That's so nice, isn't it? Oh, what's that music? Oh, that's the music that they play here at Space Furniture, you know, background music.
Really? This really sounds to me like it's the theme tune for Are You Being Served.
No, no, no, no. Oh, look over there. Look at that. I love that chair, Kevin.
Oh, that's so good. That's Gaetano Pesce. It's called the Up Chair. I think it's about 1969. B&B Italia. They made it. It's amazing.
I'm so obsessed. Do you know, the idea came to him while he was in the shower, and the very first version was vacuum-packed flat, and when they unwrapped it, it slowly expanded to the delight of the audience.
Oh, no, that's amazing. I mean, that's an amazing idea for a launch, isn't it? Kind of inflating, kind of, you know, the thing appears before your eyes. You have done your research, Tim. Actually, I was just writing it off the swing tag. Ah, yeah, no. OK, so here's the question. Do you think that because he designed it in the shower that he designed it for use in the shower?

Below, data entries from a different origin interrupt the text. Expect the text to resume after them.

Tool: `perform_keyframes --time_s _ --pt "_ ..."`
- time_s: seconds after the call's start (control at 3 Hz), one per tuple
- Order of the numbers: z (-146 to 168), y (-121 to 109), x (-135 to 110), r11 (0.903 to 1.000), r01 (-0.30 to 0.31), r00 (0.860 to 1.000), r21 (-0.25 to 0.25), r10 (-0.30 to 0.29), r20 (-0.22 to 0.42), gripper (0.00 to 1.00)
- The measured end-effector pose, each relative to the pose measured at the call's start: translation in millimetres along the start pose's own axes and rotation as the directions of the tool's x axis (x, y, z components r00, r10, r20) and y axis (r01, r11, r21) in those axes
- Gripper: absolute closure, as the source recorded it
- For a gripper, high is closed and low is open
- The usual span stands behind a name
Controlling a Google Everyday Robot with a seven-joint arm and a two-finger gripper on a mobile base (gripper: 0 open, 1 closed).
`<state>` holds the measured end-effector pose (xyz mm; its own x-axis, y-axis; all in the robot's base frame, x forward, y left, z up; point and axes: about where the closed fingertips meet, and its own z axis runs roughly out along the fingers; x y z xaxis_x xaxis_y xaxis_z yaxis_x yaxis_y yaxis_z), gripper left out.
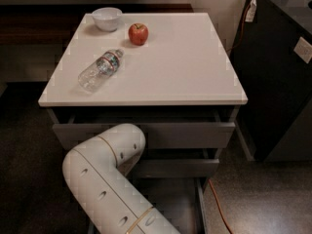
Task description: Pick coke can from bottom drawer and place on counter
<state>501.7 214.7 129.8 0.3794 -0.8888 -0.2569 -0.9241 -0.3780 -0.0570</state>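
this looks like an office or lab test space, not a home. a grey drawer cabinet (pixel 185 134) with a white counter (pixel 185 67) stands on a speckled hard floor (pixel 263 199), just beside a tall black equipment cabinet (pixel 278 96) bearing a small white label (pixel 303 49). an orange cable (pixel 219 212) trails loose over the floor. only 3 things lie on the counter: a bowl (pixel 107 18), an apple (pixel 138 33) and a water bottle (pixel 100 70). a white robot arm (pixel 105 179) bends in front of the drawers; its gripper is hidden behind that bend.
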Motion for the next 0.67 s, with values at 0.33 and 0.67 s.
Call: perform_keyframes --time_s 0.33,0.67 --pt "2.2 0.2 3.4 1.0 -0.005 1.0 -0.008 0.005 -0.009 0.48" --pt "1.7 0.8 8.3 0.9998 -0.017 1.0 -0.01 0.017 -0.012 0.71"
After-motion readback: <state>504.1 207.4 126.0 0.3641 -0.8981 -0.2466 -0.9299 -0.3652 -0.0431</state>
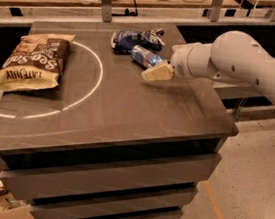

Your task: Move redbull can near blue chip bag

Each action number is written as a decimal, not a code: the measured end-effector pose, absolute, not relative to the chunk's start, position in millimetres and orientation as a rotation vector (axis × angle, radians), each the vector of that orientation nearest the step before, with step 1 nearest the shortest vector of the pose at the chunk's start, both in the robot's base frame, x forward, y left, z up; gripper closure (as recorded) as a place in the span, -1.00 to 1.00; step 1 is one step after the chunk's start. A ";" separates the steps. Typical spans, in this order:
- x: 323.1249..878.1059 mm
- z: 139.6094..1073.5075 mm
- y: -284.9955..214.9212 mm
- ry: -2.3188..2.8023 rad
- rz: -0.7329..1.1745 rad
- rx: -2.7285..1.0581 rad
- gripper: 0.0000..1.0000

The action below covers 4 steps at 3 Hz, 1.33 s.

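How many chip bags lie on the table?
2. The blue chip bag lies at the back, beside the redbull can and gripper; the brown chip bag lies at the left edge.

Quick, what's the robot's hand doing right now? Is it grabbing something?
Gripper: right beside the redbull can, which lies next to the blue chip bag. Open or shut cannot be told.

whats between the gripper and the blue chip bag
The redbull can lies there in the camera view, between the gripper over the tabletop and the blue chip bag.
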<state>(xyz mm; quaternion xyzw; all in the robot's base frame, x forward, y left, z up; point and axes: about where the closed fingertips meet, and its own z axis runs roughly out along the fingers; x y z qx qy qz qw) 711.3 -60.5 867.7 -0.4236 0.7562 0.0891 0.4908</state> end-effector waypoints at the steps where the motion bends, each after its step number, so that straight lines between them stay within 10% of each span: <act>1: 709.0 867.2 -58.3 1.834 0.224 -1.023 -1.00; 4: 661.5 885.5 -99.7 1.740 0.303 -0.923 -1.00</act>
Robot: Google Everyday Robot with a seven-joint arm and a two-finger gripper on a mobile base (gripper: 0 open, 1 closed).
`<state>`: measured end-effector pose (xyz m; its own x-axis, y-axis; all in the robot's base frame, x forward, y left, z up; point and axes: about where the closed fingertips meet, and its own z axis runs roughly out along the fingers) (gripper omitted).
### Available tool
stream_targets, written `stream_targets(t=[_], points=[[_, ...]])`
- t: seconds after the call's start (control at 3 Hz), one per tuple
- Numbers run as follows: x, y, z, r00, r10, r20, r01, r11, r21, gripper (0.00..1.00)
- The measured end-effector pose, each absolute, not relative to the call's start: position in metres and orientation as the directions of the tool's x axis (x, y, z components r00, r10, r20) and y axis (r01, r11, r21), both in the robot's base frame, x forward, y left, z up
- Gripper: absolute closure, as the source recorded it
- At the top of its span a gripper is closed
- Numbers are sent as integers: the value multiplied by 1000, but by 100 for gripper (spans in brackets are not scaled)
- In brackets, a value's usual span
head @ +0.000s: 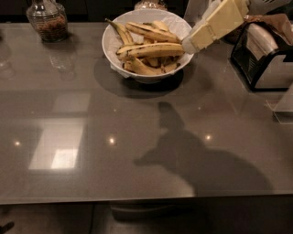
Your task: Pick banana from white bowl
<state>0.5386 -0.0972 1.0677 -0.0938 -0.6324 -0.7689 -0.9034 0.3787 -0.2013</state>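
The white bowl stands at the back middle of the grey table and holds several bananas. The banana, long, slim and brown-speckled, lies across the upper part of the pile. A thicker, brighter banana lies across the middle below it. A short dark-tipped banana points up at the left. My gripper, a cream-coloured block coming in from the upper right, has its tip at the bowl's right rim, beside the end of the thick banana. It holds nothing that I can see.
A glass jar with dark contents stands at the back left. A black and silver appliance stands at the right edge, close under the arm. Another glass jar sits behind the bowl. The arm's shadow falls on the table's middle.
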Motion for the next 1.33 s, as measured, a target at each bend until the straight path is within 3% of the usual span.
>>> stream_targets(t=[0.33,1.0,1.33], points=[[556,-94,1068,-59,-638,-767,-872,407,-272,0],[647,-80,1055,26,-613,-789,-770,491,-407,0],[688,-72,1048,37,-601,-799,-756,506,-415,19]])
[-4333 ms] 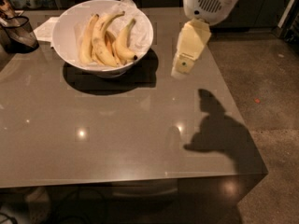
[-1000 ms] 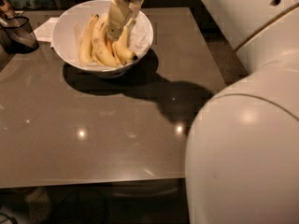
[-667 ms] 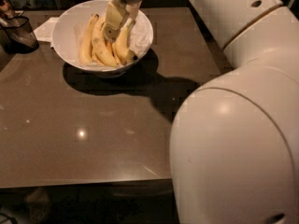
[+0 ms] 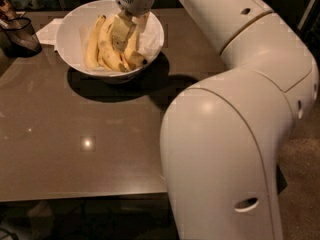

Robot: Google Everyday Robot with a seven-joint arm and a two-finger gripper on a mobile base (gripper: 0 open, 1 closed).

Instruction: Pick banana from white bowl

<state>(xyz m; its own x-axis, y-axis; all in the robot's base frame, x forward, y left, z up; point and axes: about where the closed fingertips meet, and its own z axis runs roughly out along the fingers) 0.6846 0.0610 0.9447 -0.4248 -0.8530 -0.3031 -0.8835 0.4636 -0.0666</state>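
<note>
End effector (image 4: 121, 38) lowered into the wide, paper-lined white bowl (image 4: 67, 29)
Seconds ago it hung beside the bowl over the brown surface (image 4: 75, 134); now it sits on the plump, curved yellow banana (image 4: 134, 58) lying there. Whether it has closed, I cannot tell; the grasp looks imminent.

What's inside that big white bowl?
Yellow bananas on crumpled white paper in the white bowl, including the plump banana with a black tip. The gripper hangs low over them, hiding parts of them.

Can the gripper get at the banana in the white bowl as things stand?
Probably yes. The gripper hangs right over the bowl, just above the banana; nothing covers it from above, though longer bananas lie close beside it.
</note>
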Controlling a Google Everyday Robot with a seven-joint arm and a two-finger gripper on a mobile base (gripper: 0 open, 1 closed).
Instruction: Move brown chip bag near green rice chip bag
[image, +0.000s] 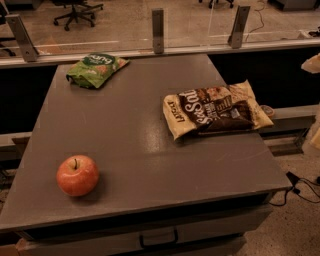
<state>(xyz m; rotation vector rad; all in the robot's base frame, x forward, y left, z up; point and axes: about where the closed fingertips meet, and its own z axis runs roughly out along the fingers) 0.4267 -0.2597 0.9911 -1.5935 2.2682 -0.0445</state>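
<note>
One brown chip bag (215, 107) is seen, laid flat on the right side of the grey table (135, 135). Its right end is at the table's right edge, and its left end is turned toward the middle. One green rice chip bag (95, 69) is seen too, laid at the back left of the table, close to the back edge. The two bags are kept well apart, and a wide strip of bare grey top is left between them. One red apple (77, 175) is set upright near the front left, away from both bags and a little way in from the front edge. Bare top is also found in front of the green bag and to its right, along the back edge. Behind the table, one long rail is seen, with three metal posts (158, 30) stood along it. One drawer handle (159, 239) is seen under the front edge. Only a small pale part of the gripper (311, 63) is seen, at the far right side, off the table and past the brown bag. It is not touching either bag. Whether it is clenched or let loose cannot be told.
</note>
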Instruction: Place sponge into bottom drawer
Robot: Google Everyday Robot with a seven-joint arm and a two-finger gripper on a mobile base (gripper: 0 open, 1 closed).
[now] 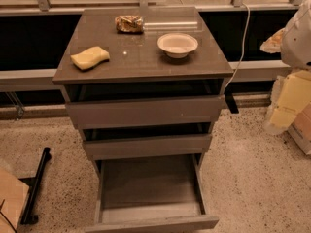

Doesn't say that on the swing tag. Oh. We'd like to thank our friends and fellow design lovers at Space Furniture in supporting this podcast. When you made a piece for the Venice Biennale, it was more a piece of cabinetry, wasn't it, than a building?
I'm probably as proud of that Venice work, some or other. It's probably one of the greatest things that we've done as a practice. We were invited to be in the Venice Biennale, in the Arsenale in 2018, and started to look at the possibilities of that. To me, my mind goes generally toward, well, How can we expand the capacity of that by drawing other people in?
So Natasha John-Smith, you're a remarkable artist and friend of mine. Gosh, she does amazing things where you dislocate your perception of space through mirrors. Maybe we could do something there. Coco and Maximilian, two young filmmakers we'd worked on since they'd graduated from the VCA. We could maybe embed a film into this object, Jack Aranda.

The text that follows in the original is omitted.